Copy each line below that contains "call".
*****
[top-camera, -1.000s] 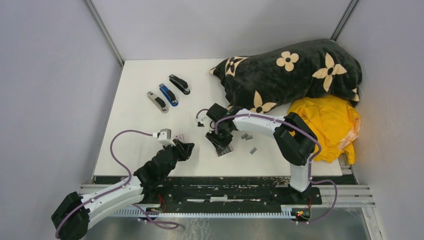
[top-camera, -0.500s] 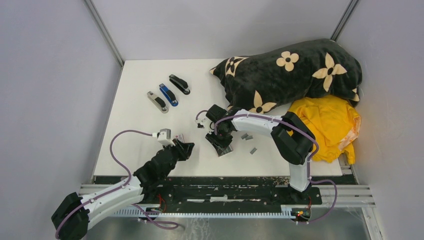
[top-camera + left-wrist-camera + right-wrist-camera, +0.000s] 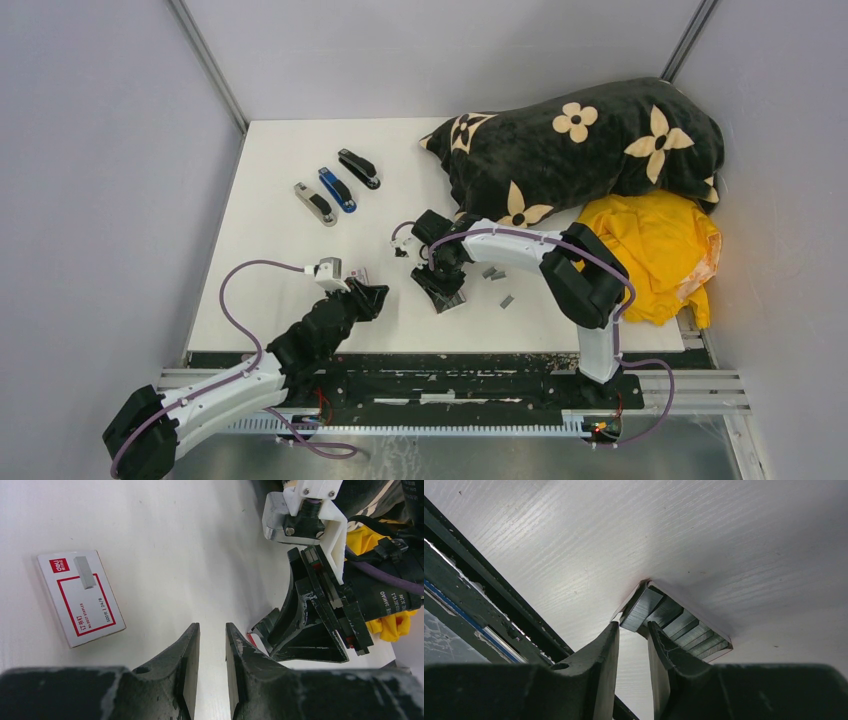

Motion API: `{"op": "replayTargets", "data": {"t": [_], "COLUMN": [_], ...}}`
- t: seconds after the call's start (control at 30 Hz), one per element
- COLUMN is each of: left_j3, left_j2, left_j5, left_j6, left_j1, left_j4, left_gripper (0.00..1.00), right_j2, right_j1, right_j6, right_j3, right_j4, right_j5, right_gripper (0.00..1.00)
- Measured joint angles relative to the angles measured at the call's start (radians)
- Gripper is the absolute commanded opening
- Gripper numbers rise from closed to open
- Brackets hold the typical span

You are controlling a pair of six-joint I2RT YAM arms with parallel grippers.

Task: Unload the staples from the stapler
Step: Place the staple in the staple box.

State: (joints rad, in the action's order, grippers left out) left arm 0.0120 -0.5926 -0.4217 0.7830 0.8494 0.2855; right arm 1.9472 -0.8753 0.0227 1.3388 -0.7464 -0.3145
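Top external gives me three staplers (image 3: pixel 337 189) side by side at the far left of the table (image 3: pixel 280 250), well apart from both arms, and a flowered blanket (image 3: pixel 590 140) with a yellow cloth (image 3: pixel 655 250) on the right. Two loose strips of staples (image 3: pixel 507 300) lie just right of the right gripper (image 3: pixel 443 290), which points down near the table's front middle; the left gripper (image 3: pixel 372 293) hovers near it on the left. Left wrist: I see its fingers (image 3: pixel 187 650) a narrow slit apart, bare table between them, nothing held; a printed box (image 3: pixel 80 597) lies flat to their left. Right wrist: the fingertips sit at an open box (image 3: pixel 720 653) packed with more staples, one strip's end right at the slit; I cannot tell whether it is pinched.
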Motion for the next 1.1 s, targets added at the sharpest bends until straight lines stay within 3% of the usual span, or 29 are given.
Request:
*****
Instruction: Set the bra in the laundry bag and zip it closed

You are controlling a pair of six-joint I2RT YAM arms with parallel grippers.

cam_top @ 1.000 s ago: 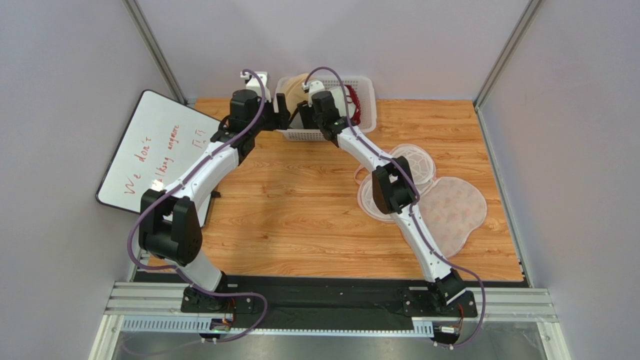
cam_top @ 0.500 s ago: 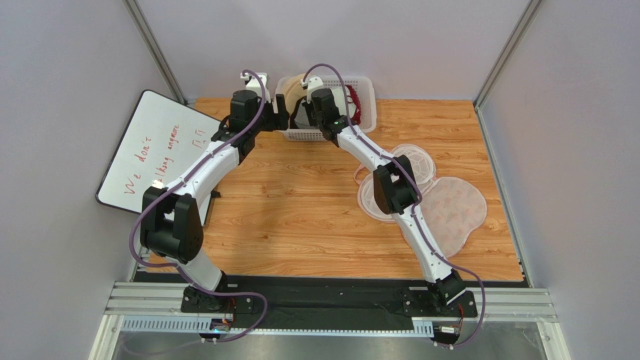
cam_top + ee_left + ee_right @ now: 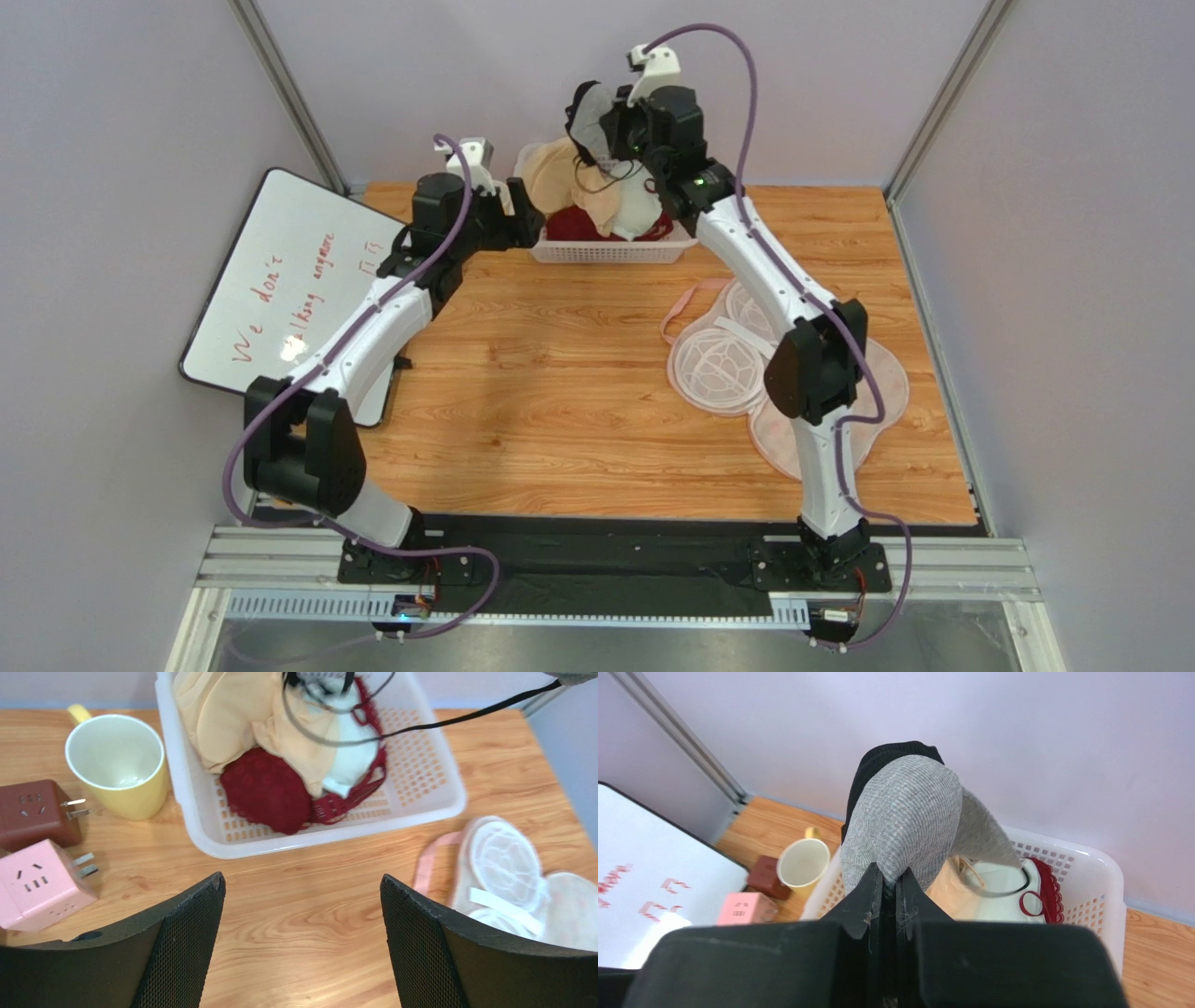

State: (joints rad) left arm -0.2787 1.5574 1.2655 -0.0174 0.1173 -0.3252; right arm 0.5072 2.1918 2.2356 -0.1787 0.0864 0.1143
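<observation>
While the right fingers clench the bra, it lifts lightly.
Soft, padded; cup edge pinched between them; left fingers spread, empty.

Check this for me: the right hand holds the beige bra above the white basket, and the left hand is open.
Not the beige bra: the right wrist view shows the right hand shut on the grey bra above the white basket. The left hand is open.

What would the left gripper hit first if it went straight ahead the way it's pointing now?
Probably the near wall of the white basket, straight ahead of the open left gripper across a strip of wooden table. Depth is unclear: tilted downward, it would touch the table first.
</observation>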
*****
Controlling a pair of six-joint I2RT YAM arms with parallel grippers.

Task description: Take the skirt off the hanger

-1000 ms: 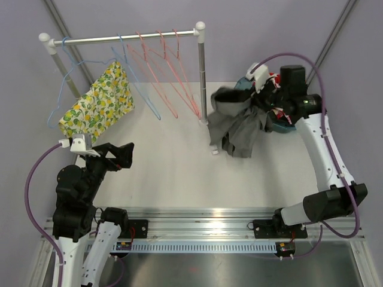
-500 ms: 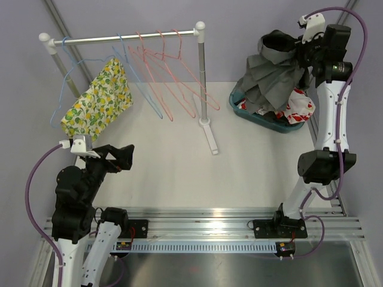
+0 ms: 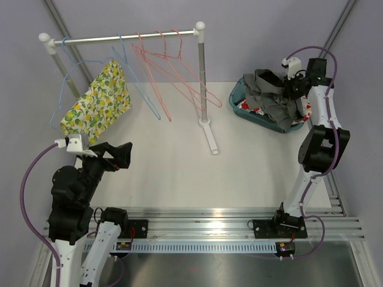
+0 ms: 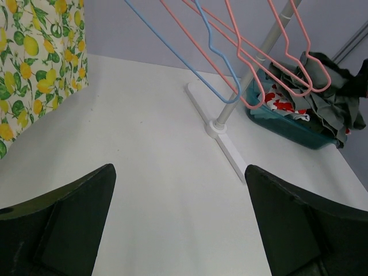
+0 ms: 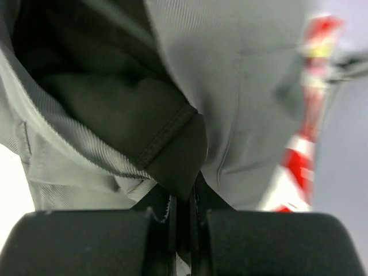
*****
## RESPONSE BELOW
- t: seconds after the call's start (control at 30 Hz), one per element
- Measured joint angles relative to the angles measured at the call's start (radians)

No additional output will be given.